• YOUR TASK:
Set down the data that follows again, exactly as written.

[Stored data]
=== Section Start ===

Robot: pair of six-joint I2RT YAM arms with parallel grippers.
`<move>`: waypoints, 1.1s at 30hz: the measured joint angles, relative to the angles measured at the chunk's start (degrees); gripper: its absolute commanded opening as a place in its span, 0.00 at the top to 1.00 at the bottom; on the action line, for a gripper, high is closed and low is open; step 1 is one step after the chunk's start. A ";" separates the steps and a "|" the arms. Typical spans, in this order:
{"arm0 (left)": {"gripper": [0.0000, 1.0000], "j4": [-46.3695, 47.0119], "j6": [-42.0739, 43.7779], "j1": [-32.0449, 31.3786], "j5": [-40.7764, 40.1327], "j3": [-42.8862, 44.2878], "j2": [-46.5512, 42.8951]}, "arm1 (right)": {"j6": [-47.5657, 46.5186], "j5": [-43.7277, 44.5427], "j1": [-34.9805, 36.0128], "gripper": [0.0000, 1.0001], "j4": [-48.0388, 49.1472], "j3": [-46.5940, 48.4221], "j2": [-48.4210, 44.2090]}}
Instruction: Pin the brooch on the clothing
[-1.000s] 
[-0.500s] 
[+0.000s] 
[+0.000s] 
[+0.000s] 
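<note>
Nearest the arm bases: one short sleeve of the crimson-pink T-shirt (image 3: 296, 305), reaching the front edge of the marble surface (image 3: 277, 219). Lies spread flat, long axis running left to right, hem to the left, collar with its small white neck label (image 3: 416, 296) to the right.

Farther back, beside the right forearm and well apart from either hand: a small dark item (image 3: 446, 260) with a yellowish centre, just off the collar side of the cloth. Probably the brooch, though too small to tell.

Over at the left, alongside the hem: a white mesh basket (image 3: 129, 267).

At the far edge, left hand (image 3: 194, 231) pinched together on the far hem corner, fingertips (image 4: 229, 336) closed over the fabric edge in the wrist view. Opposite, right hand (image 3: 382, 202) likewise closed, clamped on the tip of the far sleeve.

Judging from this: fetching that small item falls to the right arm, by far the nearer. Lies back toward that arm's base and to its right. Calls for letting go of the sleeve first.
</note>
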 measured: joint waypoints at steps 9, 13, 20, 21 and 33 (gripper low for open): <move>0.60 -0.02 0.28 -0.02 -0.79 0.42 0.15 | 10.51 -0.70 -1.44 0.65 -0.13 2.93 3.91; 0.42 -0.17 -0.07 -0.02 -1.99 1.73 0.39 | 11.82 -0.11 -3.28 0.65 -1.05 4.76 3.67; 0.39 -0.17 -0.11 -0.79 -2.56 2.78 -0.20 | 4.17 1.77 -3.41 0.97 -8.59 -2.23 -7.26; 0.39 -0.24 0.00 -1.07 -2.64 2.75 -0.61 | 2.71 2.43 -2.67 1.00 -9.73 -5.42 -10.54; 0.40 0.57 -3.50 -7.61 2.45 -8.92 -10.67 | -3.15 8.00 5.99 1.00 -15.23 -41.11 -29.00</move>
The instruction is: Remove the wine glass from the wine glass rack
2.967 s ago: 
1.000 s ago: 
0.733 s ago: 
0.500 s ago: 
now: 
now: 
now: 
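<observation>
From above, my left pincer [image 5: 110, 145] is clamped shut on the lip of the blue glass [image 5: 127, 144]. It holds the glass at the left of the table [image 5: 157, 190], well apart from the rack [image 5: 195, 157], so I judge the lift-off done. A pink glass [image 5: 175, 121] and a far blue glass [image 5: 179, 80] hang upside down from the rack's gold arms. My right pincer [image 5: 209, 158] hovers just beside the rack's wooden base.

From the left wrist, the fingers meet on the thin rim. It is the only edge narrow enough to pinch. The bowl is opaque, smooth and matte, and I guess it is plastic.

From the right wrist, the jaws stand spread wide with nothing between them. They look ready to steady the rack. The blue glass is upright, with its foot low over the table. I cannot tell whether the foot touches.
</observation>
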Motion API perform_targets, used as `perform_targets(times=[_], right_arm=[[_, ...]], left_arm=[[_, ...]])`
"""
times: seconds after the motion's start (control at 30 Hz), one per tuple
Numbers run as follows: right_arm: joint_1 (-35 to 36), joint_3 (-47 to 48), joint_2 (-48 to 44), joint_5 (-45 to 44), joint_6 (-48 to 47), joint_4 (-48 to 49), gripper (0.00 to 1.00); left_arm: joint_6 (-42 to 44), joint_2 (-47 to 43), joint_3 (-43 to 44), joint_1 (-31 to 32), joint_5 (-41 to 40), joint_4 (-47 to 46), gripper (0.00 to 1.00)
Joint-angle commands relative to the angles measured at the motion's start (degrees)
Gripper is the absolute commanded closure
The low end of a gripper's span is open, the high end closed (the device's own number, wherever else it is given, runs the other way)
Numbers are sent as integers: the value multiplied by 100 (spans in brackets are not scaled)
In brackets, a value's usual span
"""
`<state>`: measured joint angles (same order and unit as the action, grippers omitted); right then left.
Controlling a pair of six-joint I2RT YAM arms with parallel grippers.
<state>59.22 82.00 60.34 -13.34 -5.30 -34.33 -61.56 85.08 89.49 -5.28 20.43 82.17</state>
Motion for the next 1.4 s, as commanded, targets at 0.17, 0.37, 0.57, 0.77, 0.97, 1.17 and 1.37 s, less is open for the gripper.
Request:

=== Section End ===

• OUTPUT BELOW:
Robot: pair of six-joint I2RT YAM arms with parallel grippers.
`<move>`: waypoints, 1.1s at 30hz: the measured joint angles, relative to the angles measured at the chunk's start (degrees); gripper: its absolute commanded opening as a place in its span, 0.00 at the top to 1.00 at the bottom; on the action line, for a gripper, high is closed and low is open; step 1 is one step after the chunk's start. A ";" separates the steps and a "|" the arms. Typical spans, in this order:
{"arm0 (left)": {"gripper": [0.0000, 1.0000], "j4": [-46.3695, 47.0119], "j6": [-42.0739, 43.7779], "j1": [-32.0449, 31.3786], "j5": [-40.7764, 40.1327], "j3": [-42.8862, 44.2878], "j2": [-46.5512, 42.8951]}, "arm1 (right)": {"j6": [-47.5657, 46.5186], "j5": [-43.7277, 44.5427], "j1": [-34.9805, 36.0128], "gripper": [0.0000, 1.0001], "j4": [-48.0388, 49.1472], "j3": [-46.5940, 48.4221], "j2": [-48.4210, 44.2090]}}
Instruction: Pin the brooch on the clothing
[-1.000s] 
[-0.500s] 
[+0.000s] 
[+0.000s] 
[+0.000s] 
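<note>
Nearest the arm bases: one short sleeve of the crimson-pink T-shirt (image 3: 296, 305), reaching the front edge of the marble surface (image 3: 277, 219). Lies spread flat, long axis running left to right, hem to the left, collar with its small white neck label (image 3: 416, 296) to the right.

Farther back, beside the right forearm and well apart from either hand: a small dark item (image 3: 446, 260) with a yellowish centre, just off the collar side of the cloth. Probably the brooch, though too small to tell.

Over at the left, alongside the hem: a white mesh basket (image 3: 129, 267).

At the far edge, left hand (image 3: 194, 231) pinched together on the far hem corner, fingertips (image 4: 229, 336) closed over the fabric edge in the wrist view. Opposite, right hand (image 3: 382, 202) likewise closed, clamped on the tip of the far sleeve.

Judging from this: fetching that small item falls to the right arm, by far the nearer. Lies back toward that arm's base and to its right. Calls for letting go of the sleeve first.
</note>
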 measured: joint waypoints at steps 9, 13, 20, 21 and 33 (gripper low for open): <move>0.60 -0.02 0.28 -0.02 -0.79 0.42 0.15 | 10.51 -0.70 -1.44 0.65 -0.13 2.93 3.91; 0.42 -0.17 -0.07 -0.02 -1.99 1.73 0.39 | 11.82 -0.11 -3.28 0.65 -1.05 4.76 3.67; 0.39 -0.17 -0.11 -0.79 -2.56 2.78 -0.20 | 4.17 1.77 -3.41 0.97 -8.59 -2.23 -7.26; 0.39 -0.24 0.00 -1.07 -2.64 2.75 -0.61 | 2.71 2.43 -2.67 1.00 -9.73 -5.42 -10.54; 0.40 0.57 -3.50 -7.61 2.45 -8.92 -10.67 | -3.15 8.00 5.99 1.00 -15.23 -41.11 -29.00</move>
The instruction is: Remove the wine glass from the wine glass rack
2.967 s ago: 
1.000 s ago: 
0.733 s ago: 
0.500 s ago: 
now: 
now: 
now: 
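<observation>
From above, my left pincer [image 5: 110, 145] is clamped shut on the lip of the blue glass [image 5: 127, 144]. It holds the glass at the left of the table [image 5: 157, 190], well apart from the rack [image 5: 195, 157], so I judge the lift-off done. A pink glass [image 5: 175, 121] and a far blue glass [image 5: 179, 80] hang upside down from the rack's gold arms. My right pincer [image 5: 209, 158] hovers just beside the rack's wooden base.

From the left wrist, the fingers meet on the thin rim. It is the only edge narrow enough to pinch. The bowl is opaque, smooth and matte, and I guess it is plastic.

From the right wrist, the jaws stand spread wide with nothing between them. They look ready to steady the rack. The blue glass is upright, with its foot low over the table. I cannot tell whether the foot touches.
</observation>
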Motion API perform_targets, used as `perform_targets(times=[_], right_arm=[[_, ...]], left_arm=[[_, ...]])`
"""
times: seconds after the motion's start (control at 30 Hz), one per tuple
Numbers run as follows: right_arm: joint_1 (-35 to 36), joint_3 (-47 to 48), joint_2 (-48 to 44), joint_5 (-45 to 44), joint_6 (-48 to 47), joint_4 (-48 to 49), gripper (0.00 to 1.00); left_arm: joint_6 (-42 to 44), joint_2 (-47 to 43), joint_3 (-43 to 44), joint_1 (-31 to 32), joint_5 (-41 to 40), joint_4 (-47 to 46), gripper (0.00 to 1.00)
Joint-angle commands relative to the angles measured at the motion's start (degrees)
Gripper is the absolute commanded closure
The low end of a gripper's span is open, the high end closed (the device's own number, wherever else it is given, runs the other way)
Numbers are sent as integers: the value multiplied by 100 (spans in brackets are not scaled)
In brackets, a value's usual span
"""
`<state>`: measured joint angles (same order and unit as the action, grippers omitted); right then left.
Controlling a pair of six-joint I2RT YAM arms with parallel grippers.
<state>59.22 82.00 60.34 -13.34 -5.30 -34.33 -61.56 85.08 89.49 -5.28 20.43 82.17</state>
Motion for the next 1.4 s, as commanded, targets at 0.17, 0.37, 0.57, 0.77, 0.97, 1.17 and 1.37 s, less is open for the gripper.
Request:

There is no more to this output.